I am very surprised that no commentators have mentioned the coincidence in the fourth round FA Cup draw this week. A victory over Portsmouth in next week’s replay will mean an attractive game with Sunderland. The last time City beat Pompey in the competition (in 1963) they also earned a home tie with Sunderland. They went on to beat the Black Cats on one of the most emotional nights in the club’s history and reached the quarter- finals of the competition. They lost to the eventual winners, Manchester United but it was those memorable cup games that put Coventry City back on the football map after more than a decade in the doldrums.
Any City fans aged 55 or over will have the Sunderland game etched on their memories. If they were there they will remember the massive crushing crowd, officially counted at 40,487 but believed to be more like 50,000 after two gates were broken down. Then they will remember City trailing to a first half goal, before pummelling the Wearsiders, and finally breaking them with goals from Dietmar Bruck and George Curtis in the last ten minutes. Many of those older fans will argue that it was the finest City victory of the post-war era, better than Wolves in ’67 or Wembley in ’87, and they will wax lyrically about the stars of that team like Willie Humphries, Terry Bly, Ronnie Rees, etc.
The weather this week has reminded me of that dreadful winter of 1963 and Coventry City’s performances as the country came out of the freezer helped Sky Blue fans forget about the awful weather.
To earn the tie with Sunderland, City, a Third Division side, needed three games to dispose of Portsmouth, then a Second Division side. The first game ended 1-1 at Fratton Park on a wet Wednesday night. Ron Saunders, later famous for managing Aston Villa, scored an early goal for Pompey but a battling Sky Blues performance was rewarded with Ken Hale’s 85th minute equaliser. Three days later the sides fought out another draw at Highfield Road with the biggest crowd of the season, so far, 25,642 watched City squander a 2-0 half-time lead (two goals from Jimmy Whitehouse) with former City player Albie McCann and Saunders levelling the scores and extra-time throwing up no outright winners. In those days there were no penalty shoot-outs and replays continued until a winner emerged so a second replay was planned for the following Tuesday night at neutral White Hart Lane. This time the Jimmy Hill’s boys made no mistake, coming from a goal down (that man Saunders again) to win 2-1 through goals from Terry Bly and Whitehouse and the Sky Blue song echoed around Tottenham’s famous stadium.

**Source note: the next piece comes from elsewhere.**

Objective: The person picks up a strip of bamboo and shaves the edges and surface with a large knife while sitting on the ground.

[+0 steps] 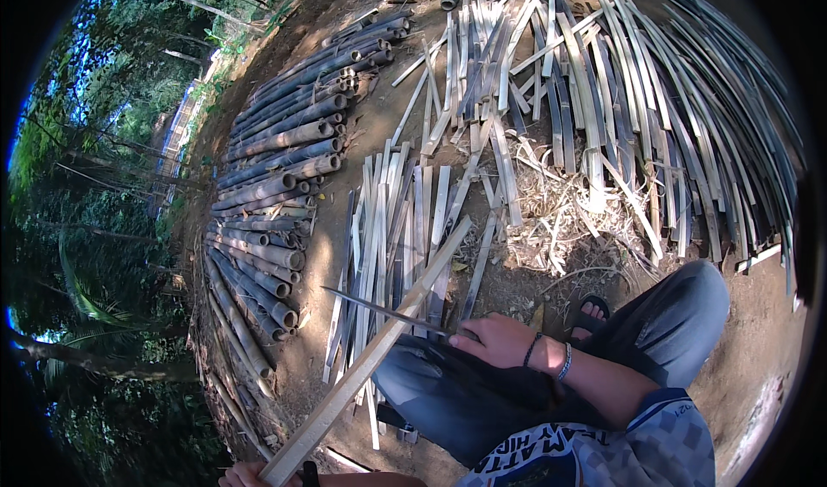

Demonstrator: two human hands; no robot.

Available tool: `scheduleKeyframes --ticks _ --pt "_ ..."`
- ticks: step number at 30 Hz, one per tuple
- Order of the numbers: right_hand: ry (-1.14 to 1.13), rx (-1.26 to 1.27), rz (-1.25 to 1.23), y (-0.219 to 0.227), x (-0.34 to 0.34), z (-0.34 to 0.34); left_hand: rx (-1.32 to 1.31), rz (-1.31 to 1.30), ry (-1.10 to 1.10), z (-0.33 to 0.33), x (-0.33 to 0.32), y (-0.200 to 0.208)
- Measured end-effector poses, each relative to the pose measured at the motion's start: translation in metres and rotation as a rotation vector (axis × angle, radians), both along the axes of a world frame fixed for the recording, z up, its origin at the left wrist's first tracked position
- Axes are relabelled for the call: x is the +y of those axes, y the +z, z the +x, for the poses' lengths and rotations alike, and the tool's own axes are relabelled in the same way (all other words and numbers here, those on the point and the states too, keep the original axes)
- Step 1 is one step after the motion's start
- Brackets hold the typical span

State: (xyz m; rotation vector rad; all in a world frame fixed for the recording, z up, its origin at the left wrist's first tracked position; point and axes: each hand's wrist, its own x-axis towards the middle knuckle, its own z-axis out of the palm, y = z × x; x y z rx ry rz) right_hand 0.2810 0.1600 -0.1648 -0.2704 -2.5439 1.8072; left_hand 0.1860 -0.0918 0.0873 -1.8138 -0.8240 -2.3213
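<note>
A long split bamboo strip point(345, 385) slants up and to the right across the view, its near end at the lower edge. My left hand point(245, 475) is closed around that end, partly cut off by the frame. My right hand point(493, 341) grips a long thin-bladed knife point(355, 299) by its handle, which the fingers mostly hide. The blade points left and crosses the strip around its middle, by my bent leg point(457, 392). Whether the edge bites into the wood, I cannot tell. Beneath the strip's upper half lies a loose pile of split strips point(379, 220).
Whole bamboo poles point(284, 160) lie in a row on the left. Many split strips point(637, 82) are spread across the far and right ground. Pale shavings point(551, 220) heap up ahead of my sandalled foot point(590, 315). Trees point(112, 229) border the left side.
</note>
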Motion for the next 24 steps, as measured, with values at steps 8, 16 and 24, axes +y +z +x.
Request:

The other omen in the FA Cup this year is that the Sky Blues and Pompey have only met in the FA Cup on two previous occasions and on both occasions City have progressed to the quarter-finals. Exactly 100 years ago the teams, both then playing in the Southern League, were drawn together in a second round tie (equivalent of today’s fourth round). City had pulled off the shock result of the first round by winning at First Division Preston. A goal from Freddie Chaplin was enough to sink Pompey at Fratton Park in front of 11,631. City went on to beat another First Division side Nottingham Forest in the third round before losing 0-2 to Everton in the quarter-finals. Wouldn’t it be nice for the Sky Blues to emulate that great team from 1910 which first put City’s name into the headlines of the national newspapers with their giant-killing exploits.
It is sad to report the death of former City player Ron Wykes who passed away on 27 December aged 90. Although he never appeared for the first team he was a very promising youngster when the war broke out in 1939 and one who we can honestly say ‘but for the war’. A wing-half, Ron returned to Highfield Road after the war and was a regular for the reserves for the 1946-47 season.